▸ **Task description**
Give the listing again word for word. Leave every image out.

▸ **Given data**
++++++++++

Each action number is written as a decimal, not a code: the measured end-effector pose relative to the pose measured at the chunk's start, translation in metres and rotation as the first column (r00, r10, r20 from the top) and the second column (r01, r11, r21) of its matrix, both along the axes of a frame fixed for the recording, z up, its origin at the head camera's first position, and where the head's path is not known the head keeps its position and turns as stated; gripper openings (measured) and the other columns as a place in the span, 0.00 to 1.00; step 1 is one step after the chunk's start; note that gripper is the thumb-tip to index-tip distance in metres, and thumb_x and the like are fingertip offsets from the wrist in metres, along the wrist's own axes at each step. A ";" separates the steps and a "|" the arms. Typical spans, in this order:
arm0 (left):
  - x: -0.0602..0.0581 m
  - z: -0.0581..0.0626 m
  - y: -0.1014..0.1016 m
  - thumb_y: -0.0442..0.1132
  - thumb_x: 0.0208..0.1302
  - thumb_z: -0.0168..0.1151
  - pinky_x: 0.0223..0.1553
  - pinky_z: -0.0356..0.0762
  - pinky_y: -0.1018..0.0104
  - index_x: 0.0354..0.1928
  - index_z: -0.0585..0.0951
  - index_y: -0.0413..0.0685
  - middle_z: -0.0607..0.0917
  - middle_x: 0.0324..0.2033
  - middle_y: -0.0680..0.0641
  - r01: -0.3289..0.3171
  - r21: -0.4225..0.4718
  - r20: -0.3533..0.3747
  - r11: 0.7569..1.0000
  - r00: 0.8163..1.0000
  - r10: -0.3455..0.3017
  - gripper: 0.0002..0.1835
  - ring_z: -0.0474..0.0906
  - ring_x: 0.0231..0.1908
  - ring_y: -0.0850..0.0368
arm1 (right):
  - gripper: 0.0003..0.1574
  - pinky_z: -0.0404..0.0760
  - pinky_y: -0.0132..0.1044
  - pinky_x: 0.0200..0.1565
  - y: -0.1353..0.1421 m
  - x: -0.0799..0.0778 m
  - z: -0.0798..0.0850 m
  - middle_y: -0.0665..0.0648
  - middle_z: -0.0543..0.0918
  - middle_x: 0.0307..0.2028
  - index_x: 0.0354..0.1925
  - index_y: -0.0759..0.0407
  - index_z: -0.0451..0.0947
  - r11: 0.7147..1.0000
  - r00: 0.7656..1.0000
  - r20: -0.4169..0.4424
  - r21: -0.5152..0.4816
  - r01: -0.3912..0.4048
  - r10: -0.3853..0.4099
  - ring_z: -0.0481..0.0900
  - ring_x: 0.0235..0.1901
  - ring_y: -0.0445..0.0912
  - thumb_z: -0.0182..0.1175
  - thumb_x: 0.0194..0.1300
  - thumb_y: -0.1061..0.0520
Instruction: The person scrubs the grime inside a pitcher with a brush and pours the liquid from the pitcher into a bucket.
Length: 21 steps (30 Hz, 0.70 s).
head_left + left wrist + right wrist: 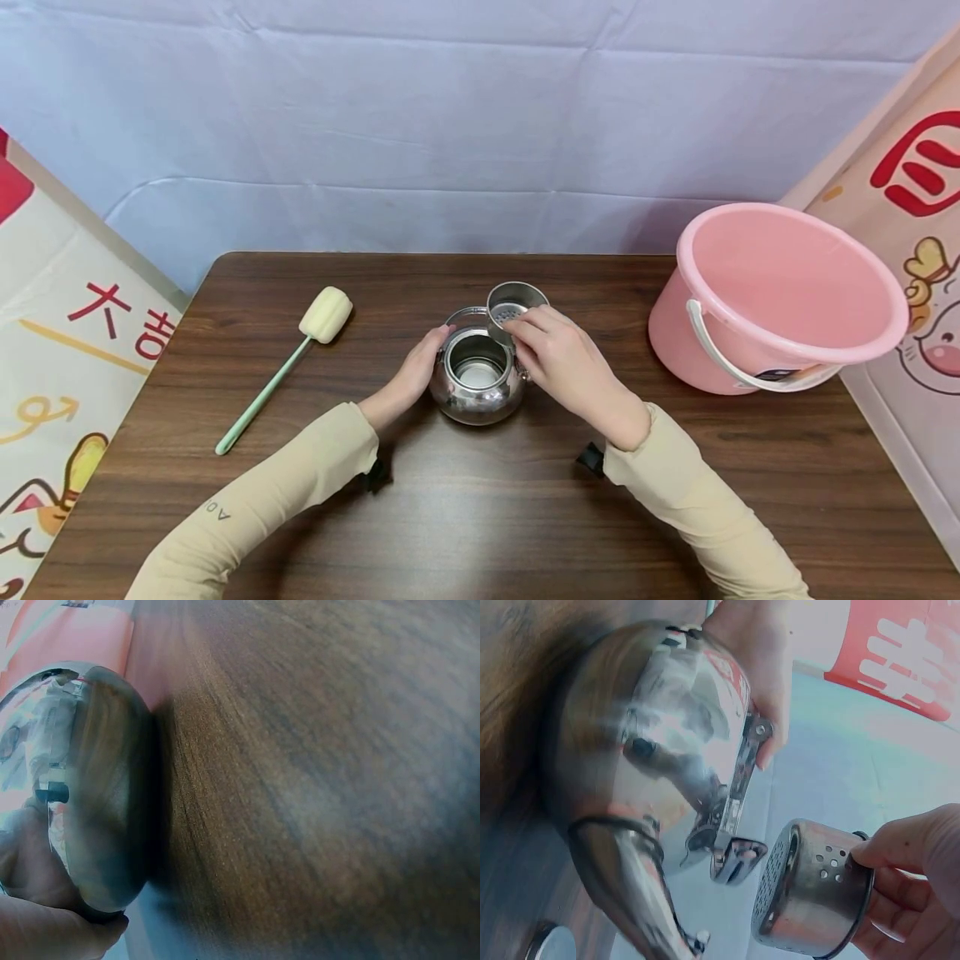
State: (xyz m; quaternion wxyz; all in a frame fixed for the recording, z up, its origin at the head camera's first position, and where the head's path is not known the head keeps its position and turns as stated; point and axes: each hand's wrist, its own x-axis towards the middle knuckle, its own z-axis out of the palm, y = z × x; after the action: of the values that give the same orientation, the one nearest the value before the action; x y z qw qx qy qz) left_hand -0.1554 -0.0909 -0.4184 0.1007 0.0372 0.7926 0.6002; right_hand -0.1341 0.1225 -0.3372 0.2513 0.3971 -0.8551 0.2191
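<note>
A shiny steel teapot [477, 402] stands upright on the table, its round mouth uncovered. Against its left side, my left hand [411, 372] holds the pot, with a fingertip low on its wall in the left wrist view. My right hand [564, 360] pinches a perforated metal strainer [814, 889] by its rim, just above and behind the pot's mouth on the right. The strainer is outside the pot, and its holes show in the right wrist view. The spout [626, 889] points toward my right side. The hoop handle [467, 311] is folded toward the back.
A sponge brush [326, 315] with a green handle lies at the left on the wooden table [480, 533]. At the right is a pink bucket [678, 333] with a white handle. A small round metal piece [553, 945] lies near the spout. Cloth hangs behind the table.
</note>
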 end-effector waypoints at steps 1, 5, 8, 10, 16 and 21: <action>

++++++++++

▸ **Response area**
Each action number is written as a decimal, not a code: the measured end-effector pose relative to the pose measured at the chunk's start, translation in metres and rotation as the first column (r00, r10, r20 from the top) and the second column (r01, r11, r21) of its matrix, both along the axes of a frame fixed for the recording, z up, its origin at the head camera's first position, and where the head's path is not known the head keeps its position and turns as stated; gripper openings (measured) and the other columns as a place in the span, 0.00 to 1.00; step 1 is one step after the chunk's start; note that gripper is the thumb-tip to index-tip distance in metres, and thumb_x and the like are fingertip offsets from the wrist in metres, along the wrist's own axes at each step. A ";" separates the steps and a "|" the arms. Typical spans, in this order:
arm0 (left):
  - x: -0.0602..0.0581 m
  - z: -0.0581..0.0626 m
  - y: -0.1014..0.1016 m
  - thumb_y: -0.0442..0.1132
  - thumb_x: 0.0208..0.1302
  - thumb_z: -0.0168..0.1151
  - pinky_x: 0.0223..0.1553
  - pinky_z: -0.0356..0.0762
  - pinky_y: -0.1018..0.0104
  - index_x: 0.0354..0.1928
  - index_z: -0.0585..0.0951
  - index_y: -0.0413..0.0685
  - middle_z: -0.0607..0.0917
  - middle_x: 0.0324..0.2033
  - middle_y: -0.0680..0.0641
  - r01: -0.3289..0.3171
  - r21: -0.4225..0.4718
  - r20: -0.3533..0.3747
  - r11: 0.7569..1.0000
  - r00: 0.8163..1.0000
  - r10: -0.3455..0.3017
  - gripper: 0.0002..0.1835
  - ring_z: -0.0474..0.0906
  - ring_x: 0.0231..0.1908
  - ring_y: -0.0850..0.0368
arm1 (right):
  - gripper: 0.0003..0.1574
  - pinky_z: -0.0404..0.0760
  - pinky_y: -0.0132..0.1044
  - pinky_x: 0.0200..0.1565
  - y: -0.1353..0.1421 m
  - x: -0.0799..0.0778 m
  - z: -0.0798..0.0850 m
  - middle_y: -0.0665..0.0648
  - middle_z: -0.0543..0.0918
  - middle_x: 0.0307..0.2028
  - index_x: 0.0354..0.1925
  - index_y: -0.0759..0.0407
  - index_z: -0.0451..0.0947
  - r11: 0.7147..1.0000
  - r00: 0.7656..1.0000
  - r20: -0.4169..0.4424
  - r21: -0.5152..0.4816
  - r01: -0.3912..0.4048
  - r10: -0.3853..0.4099
  - ring_z: -0.0481..0.0900
  - ring_x: 0.0235..0.1901
  - ring_y: -0.0445..0.0912
  - thumb_z: -0.0182..0.1175
  - thumb_x: 0.0194..0.1300
  - thumb_y: -0.1061..0.0520
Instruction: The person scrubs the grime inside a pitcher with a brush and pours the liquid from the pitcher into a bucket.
Length: 21 steps (30 Hz, 0.70 s).
head_left + left wrist + right wrist: 
State: (xyz m; quaternion wxyz; all in a frame fixed for the recording, z up, its origin at the head camera's first position, and where the head's path is not known the head keeps its position and turns as stated; point and axes: each hand's wrist, its own x-axis towards the middle knuckle, its own z-axis out of the palm, y = z × x; after the action: of the values that give the same orientation, the one nearest the value before the action; x y z qw qx qy qz) left_hand -0.1554 -0.0909 -0.4184 0.1007 0.0372 0.7926 0.6002; right_hand -0.1341 0.1225 -0.3372 0.2513 0.3971 -0.8551 0.2191
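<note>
A shiny steel teapot [477, 402] stands upright on the table, its round mouth uncovered. Against its left side, my left hand [411, 372] holds the pot, with a fingertip low on its wall in the left wrist view. My right hand [564, 360] pinches a perforated metal strainer [814, 889] by its rim, just above and behind the pot's mouth on the right. The strainer is outside the pot, and its holes show in the right wrist view. The spout [626, 889] points toward my right side. The hoop handle [467, 311] is folded toward the back.
A sponge brush [326, 315] with a green handle lies at the left on the wooden table [480, 533]. At the right is a pink bucket [678, 333] with a white handle. A small round metal piece [553, 945] lies near the spout. Cloth hangs behind the table.
</note>
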 end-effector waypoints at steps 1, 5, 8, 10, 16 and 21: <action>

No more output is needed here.